Atemschutz zu Wucherpreisen
Nicht alle Menschen haben so viel Glück. Die Regierung verteilt sechs Millionen Schutzmasken auf den Straßen, in U-Bahn-Stationen, auf Bahnhöfen und am Flughafen, aber das ist nur ein Tropfen auf den heißen Stein. In den Zeitungen stehen sogar Anleitungen, wie man sich selbst eine basteln kann. Skrupellose Straßenhändler verkaufen sie um ein Vielfaches des Preises an die verzweifelten Menschen. Bis zu 20 Pesos (umgerechnet 1 Euro) verlangen sie pro Stück. In der Apotheke kostet eine Maske normalerweise einen Peso (5 Cent).

Steigende Ungewissheit
Die staatlichen Krankenhäuser werden von den Menschen gestürmt. Wer es sich leisten kann, geht in ein teures privates Spital, denn das staatliche Gesundheitssystem in Mexiko ist außerordentlich miserabel.

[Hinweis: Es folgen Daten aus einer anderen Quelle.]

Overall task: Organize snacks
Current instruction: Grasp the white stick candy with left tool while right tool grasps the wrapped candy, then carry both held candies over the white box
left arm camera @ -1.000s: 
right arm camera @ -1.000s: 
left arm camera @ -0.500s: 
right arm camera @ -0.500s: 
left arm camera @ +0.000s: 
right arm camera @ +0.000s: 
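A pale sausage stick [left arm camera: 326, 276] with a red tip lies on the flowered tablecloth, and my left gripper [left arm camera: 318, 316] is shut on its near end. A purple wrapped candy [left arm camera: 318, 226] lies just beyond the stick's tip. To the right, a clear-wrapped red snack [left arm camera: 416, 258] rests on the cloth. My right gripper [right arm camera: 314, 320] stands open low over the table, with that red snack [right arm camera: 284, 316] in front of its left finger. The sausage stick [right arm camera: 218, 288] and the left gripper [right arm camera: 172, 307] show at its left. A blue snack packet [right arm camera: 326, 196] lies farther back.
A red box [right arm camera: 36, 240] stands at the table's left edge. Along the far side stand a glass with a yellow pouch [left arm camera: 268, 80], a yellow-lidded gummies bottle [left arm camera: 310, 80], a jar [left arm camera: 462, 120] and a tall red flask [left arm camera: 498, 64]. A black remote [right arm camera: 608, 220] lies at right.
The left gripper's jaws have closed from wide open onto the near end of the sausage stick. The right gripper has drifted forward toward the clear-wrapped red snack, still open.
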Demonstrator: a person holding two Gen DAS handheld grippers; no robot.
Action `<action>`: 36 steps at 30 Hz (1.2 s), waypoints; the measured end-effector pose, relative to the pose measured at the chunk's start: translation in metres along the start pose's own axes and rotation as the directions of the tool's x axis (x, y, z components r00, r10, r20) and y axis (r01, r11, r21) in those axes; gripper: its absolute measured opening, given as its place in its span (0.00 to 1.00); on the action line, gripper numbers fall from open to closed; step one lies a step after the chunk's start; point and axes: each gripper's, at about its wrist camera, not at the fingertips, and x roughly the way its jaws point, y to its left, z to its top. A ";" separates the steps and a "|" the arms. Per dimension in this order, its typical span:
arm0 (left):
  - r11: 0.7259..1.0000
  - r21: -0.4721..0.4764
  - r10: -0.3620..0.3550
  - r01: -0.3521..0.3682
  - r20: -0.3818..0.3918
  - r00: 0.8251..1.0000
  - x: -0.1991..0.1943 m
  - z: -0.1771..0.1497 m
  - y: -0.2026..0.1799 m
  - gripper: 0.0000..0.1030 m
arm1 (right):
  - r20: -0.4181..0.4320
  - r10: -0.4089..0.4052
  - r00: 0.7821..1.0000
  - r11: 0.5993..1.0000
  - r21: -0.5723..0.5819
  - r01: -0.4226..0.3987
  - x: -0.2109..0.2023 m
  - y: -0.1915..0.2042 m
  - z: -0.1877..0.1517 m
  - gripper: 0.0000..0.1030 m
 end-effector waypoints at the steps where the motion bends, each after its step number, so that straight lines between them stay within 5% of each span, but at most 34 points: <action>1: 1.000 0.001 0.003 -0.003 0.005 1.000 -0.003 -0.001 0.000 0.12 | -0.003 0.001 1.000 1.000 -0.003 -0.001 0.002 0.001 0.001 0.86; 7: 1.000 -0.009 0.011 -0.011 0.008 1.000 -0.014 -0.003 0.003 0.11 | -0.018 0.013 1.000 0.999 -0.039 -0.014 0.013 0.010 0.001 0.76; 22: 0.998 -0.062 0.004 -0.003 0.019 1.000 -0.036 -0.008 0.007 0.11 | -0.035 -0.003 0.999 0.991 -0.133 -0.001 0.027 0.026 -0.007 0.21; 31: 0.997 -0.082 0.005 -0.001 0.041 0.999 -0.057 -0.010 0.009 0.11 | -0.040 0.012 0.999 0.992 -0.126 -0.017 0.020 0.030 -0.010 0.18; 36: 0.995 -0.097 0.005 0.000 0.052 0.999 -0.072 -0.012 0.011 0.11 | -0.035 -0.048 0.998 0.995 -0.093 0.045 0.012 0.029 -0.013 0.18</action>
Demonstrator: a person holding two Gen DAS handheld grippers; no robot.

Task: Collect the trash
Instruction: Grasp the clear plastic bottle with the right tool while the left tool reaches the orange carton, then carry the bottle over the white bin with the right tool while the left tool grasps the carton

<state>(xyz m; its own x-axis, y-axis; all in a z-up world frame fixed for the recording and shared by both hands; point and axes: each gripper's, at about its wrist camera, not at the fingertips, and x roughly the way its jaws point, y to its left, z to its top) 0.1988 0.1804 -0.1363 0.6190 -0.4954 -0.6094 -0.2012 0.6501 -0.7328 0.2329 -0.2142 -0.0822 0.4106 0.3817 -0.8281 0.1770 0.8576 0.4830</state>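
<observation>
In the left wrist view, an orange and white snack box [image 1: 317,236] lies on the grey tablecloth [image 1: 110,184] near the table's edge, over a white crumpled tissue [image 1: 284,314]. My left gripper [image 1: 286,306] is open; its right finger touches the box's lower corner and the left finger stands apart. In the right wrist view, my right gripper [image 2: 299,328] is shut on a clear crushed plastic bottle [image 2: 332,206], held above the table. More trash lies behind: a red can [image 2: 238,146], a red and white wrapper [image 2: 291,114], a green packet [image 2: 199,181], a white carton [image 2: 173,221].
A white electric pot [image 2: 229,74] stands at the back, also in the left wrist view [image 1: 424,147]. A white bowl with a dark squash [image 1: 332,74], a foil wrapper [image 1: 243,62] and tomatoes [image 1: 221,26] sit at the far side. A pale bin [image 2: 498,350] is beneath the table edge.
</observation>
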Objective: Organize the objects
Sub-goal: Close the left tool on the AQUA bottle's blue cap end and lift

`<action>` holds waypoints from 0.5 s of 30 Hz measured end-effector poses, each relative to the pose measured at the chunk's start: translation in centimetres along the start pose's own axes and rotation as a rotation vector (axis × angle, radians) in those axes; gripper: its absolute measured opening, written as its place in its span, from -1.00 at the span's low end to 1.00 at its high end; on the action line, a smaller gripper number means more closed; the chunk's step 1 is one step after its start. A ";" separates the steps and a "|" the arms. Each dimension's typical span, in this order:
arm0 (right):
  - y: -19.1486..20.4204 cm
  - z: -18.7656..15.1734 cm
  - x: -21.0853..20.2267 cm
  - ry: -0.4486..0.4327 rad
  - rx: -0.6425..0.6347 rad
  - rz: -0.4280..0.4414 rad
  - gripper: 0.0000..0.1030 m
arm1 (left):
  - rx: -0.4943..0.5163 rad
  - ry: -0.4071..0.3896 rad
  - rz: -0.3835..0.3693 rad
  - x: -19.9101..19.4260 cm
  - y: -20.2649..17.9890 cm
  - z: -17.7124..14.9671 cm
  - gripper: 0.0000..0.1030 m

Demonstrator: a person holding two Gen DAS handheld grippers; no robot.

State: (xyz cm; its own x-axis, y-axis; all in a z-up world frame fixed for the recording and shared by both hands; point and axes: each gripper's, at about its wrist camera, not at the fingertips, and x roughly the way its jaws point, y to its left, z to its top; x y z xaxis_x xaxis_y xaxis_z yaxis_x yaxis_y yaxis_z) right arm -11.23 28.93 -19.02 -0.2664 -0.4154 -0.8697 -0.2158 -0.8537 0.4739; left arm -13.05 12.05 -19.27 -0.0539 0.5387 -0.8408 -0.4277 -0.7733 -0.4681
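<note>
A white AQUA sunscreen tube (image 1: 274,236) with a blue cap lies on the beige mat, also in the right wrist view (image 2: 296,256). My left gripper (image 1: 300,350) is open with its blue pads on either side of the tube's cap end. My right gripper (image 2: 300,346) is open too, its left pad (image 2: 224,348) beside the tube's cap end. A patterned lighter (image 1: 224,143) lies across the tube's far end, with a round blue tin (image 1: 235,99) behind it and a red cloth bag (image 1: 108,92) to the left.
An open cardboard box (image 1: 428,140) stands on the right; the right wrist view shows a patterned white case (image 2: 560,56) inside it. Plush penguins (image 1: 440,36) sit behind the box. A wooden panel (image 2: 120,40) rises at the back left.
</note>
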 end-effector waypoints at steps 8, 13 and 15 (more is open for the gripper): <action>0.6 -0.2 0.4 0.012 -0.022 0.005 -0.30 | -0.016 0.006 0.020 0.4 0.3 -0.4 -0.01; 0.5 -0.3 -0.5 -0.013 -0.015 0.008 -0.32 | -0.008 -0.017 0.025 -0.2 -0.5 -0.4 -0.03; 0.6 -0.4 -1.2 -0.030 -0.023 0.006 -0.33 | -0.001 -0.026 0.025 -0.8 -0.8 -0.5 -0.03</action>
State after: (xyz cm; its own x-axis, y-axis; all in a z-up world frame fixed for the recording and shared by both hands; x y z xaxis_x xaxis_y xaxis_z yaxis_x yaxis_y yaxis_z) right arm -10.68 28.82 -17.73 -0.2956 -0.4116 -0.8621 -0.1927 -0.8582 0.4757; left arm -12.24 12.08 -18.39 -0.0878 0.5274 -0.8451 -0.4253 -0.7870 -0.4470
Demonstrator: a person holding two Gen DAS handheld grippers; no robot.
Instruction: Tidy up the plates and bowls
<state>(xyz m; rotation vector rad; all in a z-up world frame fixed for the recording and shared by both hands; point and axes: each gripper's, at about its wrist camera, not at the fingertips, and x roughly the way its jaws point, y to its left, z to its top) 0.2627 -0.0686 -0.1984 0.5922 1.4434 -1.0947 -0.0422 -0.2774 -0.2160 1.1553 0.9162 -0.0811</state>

Auch mobile Ärzteteams sind in der Stadt unterwegs, um Patienten auf der Straße zu untersuchen.

Die Angaben der mexikanischen Behörden sind äußerst widersprüchlich. Zurzeit spricht die Regierung von mehr als 300 Erkrankungen und zwölf Todesfällen, aber wer weiß, wie viele es tatsächlich sind? Und: Ist ausreichend Medizin zur ­Behandlung vorhanden?

Tamiflu aus Europa
Die Zeitungen berichten über Schwierigkeiten bei der Versorgung mit dem antiviralen Medikament Tamiflu. Sicherheitshalber lasse ich mir aus Österreich zwei Packungen Tamiflu schicken. Für den Notfall, man weiß ja nie.

Hausarrest oder Flucht?
Niemand weiß, wie es hier weitergehen wird. Was ist besser: In der Stadt bleiben oder wegfahren? Einige von meinen Schülern verbarrikadieren sich mit ihren Familien zu Hause. Andere flüchten aus der Stadt. Von meinen ausländischen Freunden überlegen viele, vor allem jene, die Kinder haben, das Land zu verlassen. Solange es noch geht, denn Reisebeschränkungen für Mexiko drohen. Ich entschließe mich dennoch, hier im Land zu bleiben.

Land ohne Labors
Außerdem habe ich keine Lust, mit infizierten Leuten im Bus oder Flugzeug zu sitzen. Von meinen Schülern weiß ich, dass einige seit einer Woche das Haus nicht mehr verlassen haben – aus Angst sich anzustecken. Angeblich hat eine Schülerin von mir die Grippe, aber ob das wirklich die H1N1-Grippe ist, konnte ich nicht in Erfahrung bringen. Das Problem ist ja, dass es in Mexiko keine Labors gibt, welche die Tests durchführen könnten. Die Proben müssen daher in die USA geschickt werden – Mexiko hat aber gerade einen Kredit bekommen, um diese Labors selbst einzurichten.

Hamsterkäufe und leere Straßen
Auf die Ungewissheit folgt bei vielen die Panik. Die Menschen, die hiergeblieben sind, stürmen die Supermärkte und hamstern Vorräte. Wer weiß, wie lange das dauern wird.

Täglich werden die Maßnahmen zur Eindämmung der Epidemie verschärft. Kinos, Theater und Museen werden geschlossen, Fußballspiele finden vor leeren Tribünen statt, Restaurantbesuche werden unmöglich, weil die Lokale nur mehr Speisen und Getränke zum Mitnehmen verkaufen dürfen, viele Geschäfte bleiben geschlossen. Die Wirtschaft von Mexiko – ohnehin durch die Wirtschaftskrise mehr als angeschlagen – muss Verluste in Milliardenhöhe hinnehmen. Und als ob das alles nicht genug wäre, gibt es am Montag auch noch ein Erdbeben der Stärke 5,8 – gottlob ohne größere Schäden.

Mexiko Citys Straßen leeren sich von Tag zu Tag immer mehr. Und es passiert, was ich mir nie gedacht hätte: Wenn ich heute durch die Straßen der Millionenstadt gehe, fühle ich mich plötzlich an meine Heimatstadt Bruck an der Mur an einem beschaulichen Sonntagnachmittag erinnert – nur dass es dort keine tödliche Bedrohung gibt.